One of my biggest flaws is overthinking, and when I’m on the spot I can easily end up in a loop, the noise in my head overwhelming what I have in me to say.

I left last week’s voice acting class really off balance.  Who knows what really put me off balance from the get-go. Stress, hunger, having  a meh week, a lot on my mind…  I try to clear all that from mind before class but I’m not always successful.  So I try not to let it take over when I need to get to work.

And it’s a really peculiar state to be in, when you perform and everyone else likes what you did, but you’re not sure.  You don’t think you liked it, but it’s hard to say, it’s hard to feel anything for sure except uncomfortable.

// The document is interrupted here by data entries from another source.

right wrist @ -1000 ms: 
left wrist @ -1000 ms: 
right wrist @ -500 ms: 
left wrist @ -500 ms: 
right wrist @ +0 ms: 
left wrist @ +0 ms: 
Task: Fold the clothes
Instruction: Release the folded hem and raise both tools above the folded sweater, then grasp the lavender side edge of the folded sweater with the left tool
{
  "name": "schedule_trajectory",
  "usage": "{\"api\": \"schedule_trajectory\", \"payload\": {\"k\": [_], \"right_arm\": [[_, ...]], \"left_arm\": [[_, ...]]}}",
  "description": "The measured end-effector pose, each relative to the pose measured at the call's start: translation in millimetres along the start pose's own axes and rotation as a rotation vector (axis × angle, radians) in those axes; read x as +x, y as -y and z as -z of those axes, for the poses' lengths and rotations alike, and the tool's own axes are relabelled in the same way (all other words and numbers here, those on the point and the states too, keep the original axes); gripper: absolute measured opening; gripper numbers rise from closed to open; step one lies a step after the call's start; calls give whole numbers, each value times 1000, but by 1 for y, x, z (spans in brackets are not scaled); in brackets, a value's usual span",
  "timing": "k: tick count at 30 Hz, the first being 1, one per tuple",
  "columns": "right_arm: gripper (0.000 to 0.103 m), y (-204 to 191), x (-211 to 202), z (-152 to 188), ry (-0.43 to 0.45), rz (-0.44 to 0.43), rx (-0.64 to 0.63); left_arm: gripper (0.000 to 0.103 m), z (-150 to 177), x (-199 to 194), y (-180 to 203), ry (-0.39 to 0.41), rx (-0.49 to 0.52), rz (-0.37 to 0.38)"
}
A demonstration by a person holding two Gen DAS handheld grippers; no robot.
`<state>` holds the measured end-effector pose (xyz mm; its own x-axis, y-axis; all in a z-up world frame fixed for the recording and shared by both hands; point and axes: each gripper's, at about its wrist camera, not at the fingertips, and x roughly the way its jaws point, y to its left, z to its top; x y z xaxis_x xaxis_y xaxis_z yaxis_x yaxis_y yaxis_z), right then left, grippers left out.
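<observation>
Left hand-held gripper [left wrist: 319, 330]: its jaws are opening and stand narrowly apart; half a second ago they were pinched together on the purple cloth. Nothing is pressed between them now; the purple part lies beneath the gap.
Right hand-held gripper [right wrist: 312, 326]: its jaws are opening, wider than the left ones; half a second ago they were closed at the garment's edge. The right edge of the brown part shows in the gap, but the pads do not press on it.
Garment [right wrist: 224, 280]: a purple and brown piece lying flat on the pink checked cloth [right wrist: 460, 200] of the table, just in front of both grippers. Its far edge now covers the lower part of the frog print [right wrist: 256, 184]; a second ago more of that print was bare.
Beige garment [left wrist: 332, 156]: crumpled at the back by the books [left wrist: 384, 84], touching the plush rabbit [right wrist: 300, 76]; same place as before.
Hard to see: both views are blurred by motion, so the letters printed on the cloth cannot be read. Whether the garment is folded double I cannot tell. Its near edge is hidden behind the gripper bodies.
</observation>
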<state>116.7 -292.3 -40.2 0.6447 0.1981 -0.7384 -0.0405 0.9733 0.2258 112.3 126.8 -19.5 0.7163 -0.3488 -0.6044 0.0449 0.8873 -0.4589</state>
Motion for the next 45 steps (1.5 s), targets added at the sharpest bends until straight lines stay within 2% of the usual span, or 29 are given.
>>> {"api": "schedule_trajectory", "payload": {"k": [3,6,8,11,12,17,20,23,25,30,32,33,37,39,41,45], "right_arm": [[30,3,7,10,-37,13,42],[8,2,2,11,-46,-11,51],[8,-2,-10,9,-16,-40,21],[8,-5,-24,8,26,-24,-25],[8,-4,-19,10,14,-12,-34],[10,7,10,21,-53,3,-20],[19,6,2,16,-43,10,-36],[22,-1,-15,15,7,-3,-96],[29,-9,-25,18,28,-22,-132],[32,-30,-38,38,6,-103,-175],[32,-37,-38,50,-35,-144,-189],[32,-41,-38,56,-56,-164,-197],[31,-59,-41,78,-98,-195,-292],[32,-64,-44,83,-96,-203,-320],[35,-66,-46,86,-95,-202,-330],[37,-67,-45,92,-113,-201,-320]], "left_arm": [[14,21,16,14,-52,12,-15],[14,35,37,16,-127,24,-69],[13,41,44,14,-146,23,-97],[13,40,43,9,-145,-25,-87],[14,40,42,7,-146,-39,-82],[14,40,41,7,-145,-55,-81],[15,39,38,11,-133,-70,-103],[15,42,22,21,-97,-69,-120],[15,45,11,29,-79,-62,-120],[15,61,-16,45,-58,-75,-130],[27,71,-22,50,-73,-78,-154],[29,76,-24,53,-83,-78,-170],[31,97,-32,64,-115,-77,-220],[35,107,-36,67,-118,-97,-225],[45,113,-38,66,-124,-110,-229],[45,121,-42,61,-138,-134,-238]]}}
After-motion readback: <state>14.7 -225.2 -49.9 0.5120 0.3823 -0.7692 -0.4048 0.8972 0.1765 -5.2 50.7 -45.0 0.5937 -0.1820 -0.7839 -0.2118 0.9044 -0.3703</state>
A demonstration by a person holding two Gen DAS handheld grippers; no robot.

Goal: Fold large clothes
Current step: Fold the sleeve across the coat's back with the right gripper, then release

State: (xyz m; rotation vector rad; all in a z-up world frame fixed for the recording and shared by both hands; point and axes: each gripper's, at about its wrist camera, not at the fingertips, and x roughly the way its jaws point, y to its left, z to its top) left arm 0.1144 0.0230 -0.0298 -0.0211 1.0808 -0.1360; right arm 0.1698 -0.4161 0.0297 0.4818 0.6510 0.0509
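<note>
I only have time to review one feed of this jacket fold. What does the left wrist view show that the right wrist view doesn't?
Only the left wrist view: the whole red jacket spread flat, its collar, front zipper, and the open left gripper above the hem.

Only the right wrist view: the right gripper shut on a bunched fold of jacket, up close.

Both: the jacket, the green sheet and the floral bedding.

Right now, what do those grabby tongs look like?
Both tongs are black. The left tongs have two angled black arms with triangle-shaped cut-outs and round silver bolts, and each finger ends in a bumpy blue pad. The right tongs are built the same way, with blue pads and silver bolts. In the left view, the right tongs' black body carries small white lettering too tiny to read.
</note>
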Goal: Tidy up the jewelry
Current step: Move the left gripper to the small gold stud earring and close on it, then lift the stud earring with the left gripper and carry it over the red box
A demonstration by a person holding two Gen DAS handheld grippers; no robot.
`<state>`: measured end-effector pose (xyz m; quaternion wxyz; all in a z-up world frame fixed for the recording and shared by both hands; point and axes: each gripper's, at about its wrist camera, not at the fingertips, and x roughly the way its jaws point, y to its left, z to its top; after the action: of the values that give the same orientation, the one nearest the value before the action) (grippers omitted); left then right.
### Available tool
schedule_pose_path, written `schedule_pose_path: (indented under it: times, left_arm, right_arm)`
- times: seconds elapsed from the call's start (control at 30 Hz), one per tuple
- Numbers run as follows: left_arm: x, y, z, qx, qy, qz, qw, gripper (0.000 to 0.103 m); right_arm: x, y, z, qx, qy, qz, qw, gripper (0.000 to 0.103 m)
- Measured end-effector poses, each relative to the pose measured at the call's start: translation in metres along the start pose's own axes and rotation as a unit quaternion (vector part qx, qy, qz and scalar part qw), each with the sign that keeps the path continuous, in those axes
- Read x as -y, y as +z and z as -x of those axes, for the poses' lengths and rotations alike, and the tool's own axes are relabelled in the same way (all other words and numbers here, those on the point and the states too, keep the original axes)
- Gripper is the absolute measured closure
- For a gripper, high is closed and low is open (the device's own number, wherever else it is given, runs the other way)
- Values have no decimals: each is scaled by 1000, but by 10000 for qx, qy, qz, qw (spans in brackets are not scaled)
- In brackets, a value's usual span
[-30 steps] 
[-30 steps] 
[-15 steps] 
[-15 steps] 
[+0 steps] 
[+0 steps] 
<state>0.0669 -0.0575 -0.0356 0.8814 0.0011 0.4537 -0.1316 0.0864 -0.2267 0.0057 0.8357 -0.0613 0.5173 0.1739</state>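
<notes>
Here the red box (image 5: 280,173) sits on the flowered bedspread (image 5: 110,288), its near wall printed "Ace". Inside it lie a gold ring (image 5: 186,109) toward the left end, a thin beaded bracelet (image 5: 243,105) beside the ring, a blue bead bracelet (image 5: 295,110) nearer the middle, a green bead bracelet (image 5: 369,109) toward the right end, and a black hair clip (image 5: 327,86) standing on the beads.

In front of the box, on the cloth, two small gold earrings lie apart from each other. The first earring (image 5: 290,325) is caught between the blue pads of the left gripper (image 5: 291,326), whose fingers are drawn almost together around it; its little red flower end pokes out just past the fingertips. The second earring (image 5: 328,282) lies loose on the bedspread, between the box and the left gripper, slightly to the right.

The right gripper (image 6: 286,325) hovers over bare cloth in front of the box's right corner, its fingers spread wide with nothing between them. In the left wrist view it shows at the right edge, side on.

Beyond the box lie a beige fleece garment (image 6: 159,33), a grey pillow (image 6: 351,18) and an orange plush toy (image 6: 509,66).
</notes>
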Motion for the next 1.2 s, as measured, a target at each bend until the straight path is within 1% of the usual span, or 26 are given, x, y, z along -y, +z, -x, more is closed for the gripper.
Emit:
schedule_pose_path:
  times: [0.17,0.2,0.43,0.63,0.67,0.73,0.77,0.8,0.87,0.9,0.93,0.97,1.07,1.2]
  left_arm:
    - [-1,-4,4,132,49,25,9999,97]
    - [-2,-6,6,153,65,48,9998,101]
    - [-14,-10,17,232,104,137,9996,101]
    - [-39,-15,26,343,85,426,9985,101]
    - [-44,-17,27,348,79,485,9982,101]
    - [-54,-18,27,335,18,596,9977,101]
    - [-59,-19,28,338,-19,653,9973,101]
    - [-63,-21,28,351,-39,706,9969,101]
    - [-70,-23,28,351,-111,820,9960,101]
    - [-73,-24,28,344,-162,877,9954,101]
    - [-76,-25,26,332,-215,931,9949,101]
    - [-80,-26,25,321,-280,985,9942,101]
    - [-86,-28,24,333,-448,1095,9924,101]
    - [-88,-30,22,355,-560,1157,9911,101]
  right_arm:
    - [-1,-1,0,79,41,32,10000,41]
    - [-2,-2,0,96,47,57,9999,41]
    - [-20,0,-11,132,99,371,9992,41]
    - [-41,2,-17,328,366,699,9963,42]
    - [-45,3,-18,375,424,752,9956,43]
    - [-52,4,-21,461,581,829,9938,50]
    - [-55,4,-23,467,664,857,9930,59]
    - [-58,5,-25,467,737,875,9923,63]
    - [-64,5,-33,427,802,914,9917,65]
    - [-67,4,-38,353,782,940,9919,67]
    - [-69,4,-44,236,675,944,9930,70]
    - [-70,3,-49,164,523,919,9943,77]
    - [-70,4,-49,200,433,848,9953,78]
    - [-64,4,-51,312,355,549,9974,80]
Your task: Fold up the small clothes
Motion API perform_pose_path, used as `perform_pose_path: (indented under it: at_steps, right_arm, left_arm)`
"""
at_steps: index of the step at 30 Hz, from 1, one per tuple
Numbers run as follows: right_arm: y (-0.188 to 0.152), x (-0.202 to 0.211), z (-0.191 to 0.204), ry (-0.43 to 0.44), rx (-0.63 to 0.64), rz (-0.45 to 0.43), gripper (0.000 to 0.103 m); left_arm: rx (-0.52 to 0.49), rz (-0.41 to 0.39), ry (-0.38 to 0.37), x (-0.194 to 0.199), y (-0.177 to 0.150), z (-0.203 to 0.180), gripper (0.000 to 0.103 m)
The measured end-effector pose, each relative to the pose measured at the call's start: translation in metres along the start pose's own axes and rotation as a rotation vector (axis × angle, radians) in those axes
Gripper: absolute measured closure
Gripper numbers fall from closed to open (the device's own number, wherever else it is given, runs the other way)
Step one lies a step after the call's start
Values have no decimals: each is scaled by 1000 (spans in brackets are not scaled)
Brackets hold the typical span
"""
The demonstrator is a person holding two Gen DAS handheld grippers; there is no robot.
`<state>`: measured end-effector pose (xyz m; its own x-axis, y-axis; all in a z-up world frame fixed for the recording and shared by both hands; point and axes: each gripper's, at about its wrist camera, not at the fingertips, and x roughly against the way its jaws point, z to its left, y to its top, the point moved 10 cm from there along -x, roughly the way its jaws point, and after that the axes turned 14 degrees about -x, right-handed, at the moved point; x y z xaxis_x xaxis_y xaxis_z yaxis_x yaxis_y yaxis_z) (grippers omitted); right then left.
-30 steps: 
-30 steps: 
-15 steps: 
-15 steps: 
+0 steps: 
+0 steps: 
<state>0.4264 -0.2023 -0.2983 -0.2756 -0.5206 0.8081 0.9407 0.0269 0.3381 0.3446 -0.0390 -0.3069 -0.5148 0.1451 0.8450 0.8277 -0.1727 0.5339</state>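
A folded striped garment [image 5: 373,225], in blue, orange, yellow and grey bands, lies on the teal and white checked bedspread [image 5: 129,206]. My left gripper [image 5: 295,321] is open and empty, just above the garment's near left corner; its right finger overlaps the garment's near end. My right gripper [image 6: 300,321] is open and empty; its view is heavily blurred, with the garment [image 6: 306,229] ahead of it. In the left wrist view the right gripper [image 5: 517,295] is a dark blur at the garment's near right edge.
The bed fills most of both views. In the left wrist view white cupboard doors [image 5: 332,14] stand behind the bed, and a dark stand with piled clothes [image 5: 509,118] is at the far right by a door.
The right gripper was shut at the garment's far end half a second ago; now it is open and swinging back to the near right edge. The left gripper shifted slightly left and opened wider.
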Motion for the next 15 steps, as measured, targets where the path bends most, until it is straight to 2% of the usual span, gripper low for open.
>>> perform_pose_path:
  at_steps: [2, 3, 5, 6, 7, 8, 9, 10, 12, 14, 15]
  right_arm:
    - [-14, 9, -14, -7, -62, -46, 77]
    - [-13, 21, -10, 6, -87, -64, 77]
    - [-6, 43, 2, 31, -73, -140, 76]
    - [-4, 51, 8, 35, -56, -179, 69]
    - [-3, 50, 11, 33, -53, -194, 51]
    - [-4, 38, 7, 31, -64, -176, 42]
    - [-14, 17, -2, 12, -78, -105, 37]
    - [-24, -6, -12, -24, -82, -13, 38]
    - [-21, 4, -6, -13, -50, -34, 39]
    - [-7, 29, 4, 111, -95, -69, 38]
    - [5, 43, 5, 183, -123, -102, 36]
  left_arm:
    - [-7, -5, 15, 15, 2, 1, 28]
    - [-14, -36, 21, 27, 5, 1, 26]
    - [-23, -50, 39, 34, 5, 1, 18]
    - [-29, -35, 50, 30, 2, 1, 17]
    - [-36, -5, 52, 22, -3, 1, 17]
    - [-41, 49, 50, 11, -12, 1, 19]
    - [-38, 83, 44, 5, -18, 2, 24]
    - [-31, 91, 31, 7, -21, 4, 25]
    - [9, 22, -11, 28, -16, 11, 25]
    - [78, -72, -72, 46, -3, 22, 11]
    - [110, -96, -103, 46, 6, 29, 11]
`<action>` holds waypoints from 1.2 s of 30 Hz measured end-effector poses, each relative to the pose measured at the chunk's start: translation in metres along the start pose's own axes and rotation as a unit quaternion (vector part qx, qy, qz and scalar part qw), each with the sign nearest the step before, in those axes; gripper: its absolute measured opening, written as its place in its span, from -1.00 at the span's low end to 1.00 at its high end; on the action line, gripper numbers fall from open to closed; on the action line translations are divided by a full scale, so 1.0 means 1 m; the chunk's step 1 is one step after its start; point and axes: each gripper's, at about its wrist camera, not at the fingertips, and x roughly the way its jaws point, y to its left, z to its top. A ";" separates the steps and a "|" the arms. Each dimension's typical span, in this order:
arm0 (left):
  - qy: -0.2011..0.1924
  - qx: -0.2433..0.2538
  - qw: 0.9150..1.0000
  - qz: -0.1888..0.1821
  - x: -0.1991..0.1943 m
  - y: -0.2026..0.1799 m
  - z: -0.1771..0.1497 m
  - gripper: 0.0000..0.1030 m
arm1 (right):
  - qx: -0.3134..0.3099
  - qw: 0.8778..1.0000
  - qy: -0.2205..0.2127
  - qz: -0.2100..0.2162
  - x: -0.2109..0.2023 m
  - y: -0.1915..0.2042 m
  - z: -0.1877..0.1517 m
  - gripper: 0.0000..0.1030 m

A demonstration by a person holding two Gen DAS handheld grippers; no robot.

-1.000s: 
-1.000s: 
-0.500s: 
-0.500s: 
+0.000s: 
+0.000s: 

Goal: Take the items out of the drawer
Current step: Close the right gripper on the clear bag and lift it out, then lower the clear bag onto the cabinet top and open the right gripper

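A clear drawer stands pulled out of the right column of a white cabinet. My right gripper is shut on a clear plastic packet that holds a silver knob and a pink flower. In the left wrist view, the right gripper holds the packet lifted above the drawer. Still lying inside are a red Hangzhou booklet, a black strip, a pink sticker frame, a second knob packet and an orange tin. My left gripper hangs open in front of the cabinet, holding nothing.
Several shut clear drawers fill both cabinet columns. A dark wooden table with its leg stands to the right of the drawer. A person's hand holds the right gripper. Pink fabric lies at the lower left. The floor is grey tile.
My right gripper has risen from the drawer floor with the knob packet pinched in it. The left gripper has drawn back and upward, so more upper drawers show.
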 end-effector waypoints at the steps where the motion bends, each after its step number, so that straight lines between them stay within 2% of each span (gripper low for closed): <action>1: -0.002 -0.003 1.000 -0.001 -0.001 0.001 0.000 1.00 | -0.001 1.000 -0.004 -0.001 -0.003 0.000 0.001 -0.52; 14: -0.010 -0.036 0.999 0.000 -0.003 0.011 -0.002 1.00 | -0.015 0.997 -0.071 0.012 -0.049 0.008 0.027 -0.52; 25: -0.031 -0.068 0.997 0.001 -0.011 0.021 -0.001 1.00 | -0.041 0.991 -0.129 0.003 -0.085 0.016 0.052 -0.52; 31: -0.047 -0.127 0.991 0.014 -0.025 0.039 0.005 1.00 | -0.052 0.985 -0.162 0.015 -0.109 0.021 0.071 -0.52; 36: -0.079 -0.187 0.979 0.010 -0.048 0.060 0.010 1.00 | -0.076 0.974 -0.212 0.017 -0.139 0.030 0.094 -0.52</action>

There are all those aphorisms about doing one thing that scares you every day.  All over the Web there are versions of this image that visualizes the idea that growth and success are outside of one’s comfort zone.comzone

And it’s more or less true. Reaching out of the usual, the (relatively) easy, the comfortable is the only way to get to a new and better place.  As an artist this is essential for growth, and in the arts growth = improvement.

But of course that means spending a lot of time afraid and uncomfortable.  And who wants to be afraid and uncomfortable most of the time?  I have anxieties enough without inviting more!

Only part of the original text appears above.